A retomada de conversas para encerrar a Guerra da Ucrânia é motivo de celebração contida. Negociar a paz em um conflito sem vencedor claro é sempre mais difícil, já que os lados envolvidos tendem a jogar com seu rol de concessões.
Foi assim quando os Estados Unidos decidiram deixar o atoleiro da Guerra do Vietnã. A primeira reunião entre americanos e norte-vietnamitas em Paris ocorreu em maio de 1968, mas a paz só seria impressa em tinta na capital francesa quase cinco anos depois, em janeiro de 1973.

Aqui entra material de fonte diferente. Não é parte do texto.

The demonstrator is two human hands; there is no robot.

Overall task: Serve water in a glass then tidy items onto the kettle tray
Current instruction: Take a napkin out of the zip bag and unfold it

A campanha de Donald Trump para cessar a carnificina iniciada por Vladimir Putin em 2022, por válida que seja, reflete sua impaciência num cenário de imediatismo inconsequente —tudo o que ele quer é poder dizer que acabou com a guerra. E também espelha uma visão de mundo em que a força bruta é o maior ativo.
Ponto para o autocrata russo, portanto. Com efeito, o americano iniciou sua jornada pacificadora com alteração da política do país que de fato prolongava a guerra de forma indefinida. Para tanto, endossou a versão de Moscou para a origem do conflito e aceitou os termos colocados por Putin para a paz.

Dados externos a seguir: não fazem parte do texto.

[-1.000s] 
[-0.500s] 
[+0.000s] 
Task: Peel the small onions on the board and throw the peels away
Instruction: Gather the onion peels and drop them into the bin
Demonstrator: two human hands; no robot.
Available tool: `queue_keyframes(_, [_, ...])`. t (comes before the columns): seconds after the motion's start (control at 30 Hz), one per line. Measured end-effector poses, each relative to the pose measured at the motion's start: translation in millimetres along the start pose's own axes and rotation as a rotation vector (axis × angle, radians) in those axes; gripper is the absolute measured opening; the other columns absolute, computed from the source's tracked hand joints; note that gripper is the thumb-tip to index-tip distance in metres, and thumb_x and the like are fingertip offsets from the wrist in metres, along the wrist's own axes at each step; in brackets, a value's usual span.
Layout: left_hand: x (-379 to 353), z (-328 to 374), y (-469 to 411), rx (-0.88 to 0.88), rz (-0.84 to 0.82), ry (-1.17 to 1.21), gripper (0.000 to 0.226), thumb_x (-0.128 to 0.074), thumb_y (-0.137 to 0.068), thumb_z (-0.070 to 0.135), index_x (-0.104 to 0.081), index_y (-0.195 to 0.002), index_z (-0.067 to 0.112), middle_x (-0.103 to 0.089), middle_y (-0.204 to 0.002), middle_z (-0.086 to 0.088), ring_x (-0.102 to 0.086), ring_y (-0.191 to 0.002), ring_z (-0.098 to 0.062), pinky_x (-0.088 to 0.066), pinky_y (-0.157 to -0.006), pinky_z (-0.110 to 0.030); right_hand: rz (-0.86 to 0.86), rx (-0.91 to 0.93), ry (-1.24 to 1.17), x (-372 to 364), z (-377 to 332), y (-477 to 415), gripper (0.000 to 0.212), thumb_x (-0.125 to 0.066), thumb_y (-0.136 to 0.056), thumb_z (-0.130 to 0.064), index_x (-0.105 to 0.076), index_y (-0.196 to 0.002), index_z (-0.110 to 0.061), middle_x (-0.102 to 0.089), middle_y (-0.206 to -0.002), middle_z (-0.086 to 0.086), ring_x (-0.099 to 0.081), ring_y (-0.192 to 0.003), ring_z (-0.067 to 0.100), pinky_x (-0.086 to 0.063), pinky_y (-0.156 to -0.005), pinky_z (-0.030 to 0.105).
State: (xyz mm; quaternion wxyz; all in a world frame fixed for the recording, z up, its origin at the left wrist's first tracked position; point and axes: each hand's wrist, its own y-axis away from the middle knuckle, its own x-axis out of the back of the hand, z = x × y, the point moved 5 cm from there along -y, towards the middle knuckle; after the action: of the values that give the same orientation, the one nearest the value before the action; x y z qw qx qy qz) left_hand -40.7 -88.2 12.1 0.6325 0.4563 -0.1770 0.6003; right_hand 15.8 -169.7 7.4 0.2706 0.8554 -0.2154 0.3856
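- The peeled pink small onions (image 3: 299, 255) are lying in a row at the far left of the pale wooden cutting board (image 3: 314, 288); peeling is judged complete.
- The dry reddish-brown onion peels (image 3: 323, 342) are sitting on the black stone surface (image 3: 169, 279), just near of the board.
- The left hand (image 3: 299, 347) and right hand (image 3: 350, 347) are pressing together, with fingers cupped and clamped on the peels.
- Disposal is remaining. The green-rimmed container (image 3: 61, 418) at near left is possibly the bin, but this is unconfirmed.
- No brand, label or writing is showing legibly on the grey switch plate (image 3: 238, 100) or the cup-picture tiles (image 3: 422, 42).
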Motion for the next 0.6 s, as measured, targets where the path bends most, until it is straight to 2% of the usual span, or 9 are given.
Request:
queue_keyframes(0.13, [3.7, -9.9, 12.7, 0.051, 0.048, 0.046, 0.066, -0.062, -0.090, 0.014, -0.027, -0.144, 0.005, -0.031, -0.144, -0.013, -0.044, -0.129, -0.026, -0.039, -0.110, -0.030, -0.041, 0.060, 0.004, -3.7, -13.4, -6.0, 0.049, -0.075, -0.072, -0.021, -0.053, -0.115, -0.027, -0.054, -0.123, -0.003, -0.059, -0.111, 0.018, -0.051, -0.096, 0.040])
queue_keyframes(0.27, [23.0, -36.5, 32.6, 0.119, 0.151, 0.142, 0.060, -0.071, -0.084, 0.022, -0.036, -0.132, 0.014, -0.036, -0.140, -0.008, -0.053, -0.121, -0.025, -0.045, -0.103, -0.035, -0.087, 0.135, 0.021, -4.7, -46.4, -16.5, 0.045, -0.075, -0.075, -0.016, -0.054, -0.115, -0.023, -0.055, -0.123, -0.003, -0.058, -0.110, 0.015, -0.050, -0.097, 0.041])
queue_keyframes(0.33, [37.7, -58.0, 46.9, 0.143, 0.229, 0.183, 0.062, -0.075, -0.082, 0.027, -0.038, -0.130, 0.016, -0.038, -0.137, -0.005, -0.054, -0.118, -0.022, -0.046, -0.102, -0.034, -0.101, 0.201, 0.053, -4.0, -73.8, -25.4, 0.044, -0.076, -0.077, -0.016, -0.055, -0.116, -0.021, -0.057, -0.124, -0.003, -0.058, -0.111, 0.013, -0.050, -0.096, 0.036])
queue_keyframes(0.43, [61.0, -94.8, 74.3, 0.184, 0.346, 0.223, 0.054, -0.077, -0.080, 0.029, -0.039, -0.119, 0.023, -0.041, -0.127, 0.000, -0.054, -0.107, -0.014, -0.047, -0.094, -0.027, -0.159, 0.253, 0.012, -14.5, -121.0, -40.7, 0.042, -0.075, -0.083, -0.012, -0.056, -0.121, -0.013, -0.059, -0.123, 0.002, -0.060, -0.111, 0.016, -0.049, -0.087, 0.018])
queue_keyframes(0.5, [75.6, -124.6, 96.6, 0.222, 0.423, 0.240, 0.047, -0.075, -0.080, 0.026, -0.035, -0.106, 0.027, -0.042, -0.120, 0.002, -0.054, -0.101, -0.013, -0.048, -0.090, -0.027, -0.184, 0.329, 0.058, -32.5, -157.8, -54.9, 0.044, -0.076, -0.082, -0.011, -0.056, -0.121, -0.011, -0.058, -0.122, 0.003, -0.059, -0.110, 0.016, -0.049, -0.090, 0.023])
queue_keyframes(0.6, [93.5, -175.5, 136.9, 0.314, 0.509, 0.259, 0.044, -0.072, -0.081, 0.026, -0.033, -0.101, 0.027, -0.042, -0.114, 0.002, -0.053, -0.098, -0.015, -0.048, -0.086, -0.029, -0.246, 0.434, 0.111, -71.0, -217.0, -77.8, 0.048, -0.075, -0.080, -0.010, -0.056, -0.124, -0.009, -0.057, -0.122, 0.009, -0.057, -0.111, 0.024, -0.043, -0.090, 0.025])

Trump forçou o presidente ucraniano, Volodimir Zelenski, a negociar e sabe que Putin pode não ter dobrado o vizinho, mas tem vantagem em campo. O republicano busca uma posição de controle do processo que, ao fim, não exerce sem que o principal favorecido seja o Kremlin.
O vaivém nos anúncios de algum tipo de trégua no combate decorre disso. Primeiro, Trump disse que haveria uma pausa completa por 30 dias, aceita pela Ucrânia e rejeitada pela Rússia. Depois, fatiou a proposta, focando na suspensão pelo mesmo período de ataques mútuos à infraestrutura energética.
Faltou o averbado, e os drones seguiram voando de lado a lado. Ante essa realidade, direcionou equipes de negociadores aos dois antagonistas. Enfim, obteve documentos que visam parar tais ataques e logrou trégua nas atividades ofensivas no mar Negro.
O Kremlin afirma que só vai aderir ao cessar-fogo marítimo se suas exportações de fertilizantes forem liberadas por lá —o que depende do fim das sanções ao banco de fomento agrícola russo. Vale lembrar que o mar Negro hoje é local secundário, do ponto de vista militar, na guerra.
Assim, Putin oferece migalhas por um prêmio maior: a volta paulatina da Rússia ao sistema de comércio internacional. Faz isso manipulando Trump, que sinalizou aprovar a manobra só para poder exibir vitória pontual.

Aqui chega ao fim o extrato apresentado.